Task material:
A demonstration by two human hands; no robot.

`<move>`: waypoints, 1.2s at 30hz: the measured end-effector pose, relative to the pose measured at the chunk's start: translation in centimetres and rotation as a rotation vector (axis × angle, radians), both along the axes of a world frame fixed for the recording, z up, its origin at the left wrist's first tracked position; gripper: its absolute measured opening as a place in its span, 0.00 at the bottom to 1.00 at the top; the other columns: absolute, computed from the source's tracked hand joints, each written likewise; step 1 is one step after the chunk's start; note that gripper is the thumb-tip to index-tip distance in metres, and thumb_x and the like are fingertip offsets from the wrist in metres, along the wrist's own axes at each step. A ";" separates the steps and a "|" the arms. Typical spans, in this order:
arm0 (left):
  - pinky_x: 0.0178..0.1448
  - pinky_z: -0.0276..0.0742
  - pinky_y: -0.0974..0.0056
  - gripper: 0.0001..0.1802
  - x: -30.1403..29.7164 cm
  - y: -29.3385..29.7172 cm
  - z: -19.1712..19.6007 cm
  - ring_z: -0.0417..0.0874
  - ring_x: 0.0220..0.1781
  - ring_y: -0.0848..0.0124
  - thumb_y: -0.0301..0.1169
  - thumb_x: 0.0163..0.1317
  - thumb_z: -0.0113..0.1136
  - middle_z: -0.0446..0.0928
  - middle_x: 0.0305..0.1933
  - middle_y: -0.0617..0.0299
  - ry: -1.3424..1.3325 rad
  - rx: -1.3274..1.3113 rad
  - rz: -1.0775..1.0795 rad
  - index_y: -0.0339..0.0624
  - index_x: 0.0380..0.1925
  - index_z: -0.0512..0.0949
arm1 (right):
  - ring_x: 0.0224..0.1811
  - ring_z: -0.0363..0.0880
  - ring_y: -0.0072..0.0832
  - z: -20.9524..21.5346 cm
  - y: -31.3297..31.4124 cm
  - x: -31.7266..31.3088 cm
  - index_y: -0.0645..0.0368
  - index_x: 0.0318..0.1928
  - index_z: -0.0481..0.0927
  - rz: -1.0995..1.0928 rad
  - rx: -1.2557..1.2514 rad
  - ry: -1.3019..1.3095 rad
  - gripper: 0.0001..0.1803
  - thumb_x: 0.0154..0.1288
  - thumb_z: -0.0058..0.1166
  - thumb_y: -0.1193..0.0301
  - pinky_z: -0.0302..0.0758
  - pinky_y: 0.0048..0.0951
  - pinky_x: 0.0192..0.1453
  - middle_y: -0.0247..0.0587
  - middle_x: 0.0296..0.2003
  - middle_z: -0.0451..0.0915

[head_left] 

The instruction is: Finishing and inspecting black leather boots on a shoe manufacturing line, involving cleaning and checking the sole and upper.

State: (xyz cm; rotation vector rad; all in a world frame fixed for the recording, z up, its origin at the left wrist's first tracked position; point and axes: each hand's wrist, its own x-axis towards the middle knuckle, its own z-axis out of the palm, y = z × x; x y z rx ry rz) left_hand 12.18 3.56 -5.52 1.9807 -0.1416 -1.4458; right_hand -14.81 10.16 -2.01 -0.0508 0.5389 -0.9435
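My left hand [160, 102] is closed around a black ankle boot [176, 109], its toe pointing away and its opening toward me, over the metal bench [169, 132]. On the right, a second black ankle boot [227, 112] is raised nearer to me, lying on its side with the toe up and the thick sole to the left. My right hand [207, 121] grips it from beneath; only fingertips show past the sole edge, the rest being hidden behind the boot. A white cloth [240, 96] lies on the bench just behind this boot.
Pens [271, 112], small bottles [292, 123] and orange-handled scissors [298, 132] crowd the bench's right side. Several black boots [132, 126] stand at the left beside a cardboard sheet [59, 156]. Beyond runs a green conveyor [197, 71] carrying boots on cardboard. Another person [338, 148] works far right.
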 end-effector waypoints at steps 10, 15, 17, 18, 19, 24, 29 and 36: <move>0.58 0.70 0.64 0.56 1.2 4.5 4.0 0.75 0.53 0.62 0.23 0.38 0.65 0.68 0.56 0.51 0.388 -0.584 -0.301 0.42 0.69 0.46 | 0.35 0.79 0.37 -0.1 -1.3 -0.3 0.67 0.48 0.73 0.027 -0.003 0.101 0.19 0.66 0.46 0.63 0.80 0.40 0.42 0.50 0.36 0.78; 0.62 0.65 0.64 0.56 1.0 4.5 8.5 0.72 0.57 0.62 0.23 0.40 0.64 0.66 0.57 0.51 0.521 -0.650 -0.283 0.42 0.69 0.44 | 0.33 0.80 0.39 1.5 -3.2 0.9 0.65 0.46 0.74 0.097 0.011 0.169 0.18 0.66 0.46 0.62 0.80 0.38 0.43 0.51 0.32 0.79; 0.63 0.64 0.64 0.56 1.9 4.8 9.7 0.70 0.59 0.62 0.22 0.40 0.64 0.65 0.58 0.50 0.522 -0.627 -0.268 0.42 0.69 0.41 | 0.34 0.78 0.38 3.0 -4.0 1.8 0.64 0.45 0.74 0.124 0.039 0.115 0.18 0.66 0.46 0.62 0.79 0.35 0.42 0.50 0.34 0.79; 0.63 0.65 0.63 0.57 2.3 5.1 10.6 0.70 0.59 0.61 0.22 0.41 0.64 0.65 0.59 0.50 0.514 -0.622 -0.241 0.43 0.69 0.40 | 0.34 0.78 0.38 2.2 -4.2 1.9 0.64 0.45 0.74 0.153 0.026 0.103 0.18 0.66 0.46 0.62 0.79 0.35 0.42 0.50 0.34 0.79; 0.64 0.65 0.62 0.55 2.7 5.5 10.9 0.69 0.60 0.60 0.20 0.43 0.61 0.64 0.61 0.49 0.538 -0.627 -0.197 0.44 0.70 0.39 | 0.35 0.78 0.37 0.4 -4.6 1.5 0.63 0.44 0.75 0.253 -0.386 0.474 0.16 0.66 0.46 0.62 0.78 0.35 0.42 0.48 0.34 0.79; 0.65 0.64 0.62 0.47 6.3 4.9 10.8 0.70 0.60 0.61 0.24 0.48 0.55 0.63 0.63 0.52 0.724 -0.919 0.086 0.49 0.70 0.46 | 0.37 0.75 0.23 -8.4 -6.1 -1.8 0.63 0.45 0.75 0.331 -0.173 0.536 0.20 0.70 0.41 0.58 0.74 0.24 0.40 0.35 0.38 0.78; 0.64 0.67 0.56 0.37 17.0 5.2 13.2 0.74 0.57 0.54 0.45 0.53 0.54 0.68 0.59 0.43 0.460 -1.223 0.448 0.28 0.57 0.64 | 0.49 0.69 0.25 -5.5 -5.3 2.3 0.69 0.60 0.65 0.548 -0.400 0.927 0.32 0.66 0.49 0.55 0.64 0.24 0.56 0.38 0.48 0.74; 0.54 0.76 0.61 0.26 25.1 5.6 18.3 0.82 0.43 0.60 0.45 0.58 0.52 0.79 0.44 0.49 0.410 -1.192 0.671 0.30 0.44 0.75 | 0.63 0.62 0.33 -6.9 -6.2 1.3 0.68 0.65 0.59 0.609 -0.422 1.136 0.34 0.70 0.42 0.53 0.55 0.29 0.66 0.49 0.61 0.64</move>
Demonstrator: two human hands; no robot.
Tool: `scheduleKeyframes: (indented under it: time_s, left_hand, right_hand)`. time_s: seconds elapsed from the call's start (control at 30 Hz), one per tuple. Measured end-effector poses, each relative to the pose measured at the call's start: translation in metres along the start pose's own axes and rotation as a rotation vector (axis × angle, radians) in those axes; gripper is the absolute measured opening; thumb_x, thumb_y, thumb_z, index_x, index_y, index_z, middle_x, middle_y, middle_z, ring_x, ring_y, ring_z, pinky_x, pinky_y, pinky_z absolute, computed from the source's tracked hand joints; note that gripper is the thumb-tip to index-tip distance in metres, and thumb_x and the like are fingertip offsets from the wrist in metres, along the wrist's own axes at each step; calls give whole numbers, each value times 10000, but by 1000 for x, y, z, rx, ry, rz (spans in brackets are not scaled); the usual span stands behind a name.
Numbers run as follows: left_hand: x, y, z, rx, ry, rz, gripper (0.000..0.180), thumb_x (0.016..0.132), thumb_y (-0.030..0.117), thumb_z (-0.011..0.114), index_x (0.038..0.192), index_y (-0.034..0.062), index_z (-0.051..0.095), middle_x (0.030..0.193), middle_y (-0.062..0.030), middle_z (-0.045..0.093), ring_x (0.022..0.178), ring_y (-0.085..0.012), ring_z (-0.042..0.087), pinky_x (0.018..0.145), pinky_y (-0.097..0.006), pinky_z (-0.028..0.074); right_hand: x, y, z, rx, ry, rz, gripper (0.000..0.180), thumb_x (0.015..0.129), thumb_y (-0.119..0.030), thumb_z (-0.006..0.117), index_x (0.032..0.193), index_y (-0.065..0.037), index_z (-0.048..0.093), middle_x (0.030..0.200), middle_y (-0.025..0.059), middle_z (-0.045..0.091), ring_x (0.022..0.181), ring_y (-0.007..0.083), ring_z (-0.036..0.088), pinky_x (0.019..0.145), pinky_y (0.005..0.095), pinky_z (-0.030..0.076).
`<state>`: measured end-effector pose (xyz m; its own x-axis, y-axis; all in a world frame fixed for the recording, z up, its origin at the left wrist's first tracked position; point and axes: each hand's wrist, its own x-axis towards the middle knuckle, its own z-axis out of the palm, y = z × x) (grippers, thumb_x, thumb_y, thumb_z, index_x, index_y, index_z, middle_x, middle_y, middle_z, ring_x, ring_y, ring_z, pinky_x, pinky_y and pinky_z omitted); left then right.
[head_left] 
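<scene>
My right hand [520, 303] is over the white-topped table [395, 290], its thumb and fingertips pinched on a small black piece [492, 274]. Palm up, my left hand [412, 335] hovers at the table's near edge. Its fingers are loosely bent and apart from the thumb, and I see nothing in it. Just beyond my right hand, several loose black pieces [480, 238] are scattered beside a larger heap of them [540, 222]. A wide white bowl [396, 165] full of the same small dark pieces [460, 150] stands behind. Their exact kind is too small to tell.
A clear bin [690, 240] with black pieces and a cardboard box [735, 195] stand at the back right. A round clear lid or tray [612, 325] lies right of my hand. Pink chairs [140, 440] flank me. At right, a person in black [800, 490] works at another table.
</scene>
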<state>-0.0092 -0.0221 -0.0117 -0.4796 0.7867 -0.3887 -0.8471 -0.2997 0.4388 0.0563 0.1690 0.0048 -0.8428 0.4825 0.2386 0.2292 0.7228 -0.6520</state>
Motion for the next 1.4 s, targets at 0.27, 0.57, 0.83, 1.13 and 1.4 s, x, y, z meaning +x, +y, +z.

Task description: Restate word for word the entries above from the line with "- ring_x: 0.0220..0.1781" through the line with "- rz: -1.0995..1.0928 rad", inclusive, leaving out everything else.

Answer for this exercise:
  - ring_x: 0.0220..0.1781
  - ring_y: -0.0848..0.0124
  - thumb_y: -0.0301..0.1169
  - thumb_x: 0.0163..0.1317
  - thumb_z: -0.0113..0.1136
  - middle_z: -0.0446..0.0928
  - middle_x: 0.0305..0.1933
  - middle_y: -0.0617..0.0299
  - ry: -1.3424..1.3325 rad
  - rx: -1.3274..1.3113 rad
  - rz: -1.0775..1.0795 rad
  - index_y: -0.0339..0.0624
  - index_x: 0.0380..0.1925
  - index_z: -0.0512..0.0949
arm1 (right):
  - ring_x: 0.0224..0.1811
  - ring_z: -0.0363..0.0880
  - ring_y: -0.0072..0.0832
  - z: -20.9524..21.5346 cm
  - y: -31.3297..31.4124 cm
  - x: -31.7266..31.3088 cm
  - index_y: -0.0645..0.0368
  - index_x: 0.0318..0.1928
  - index_z: -0.0481..0.0927
  - rz: -1.0995..1.0928 rad

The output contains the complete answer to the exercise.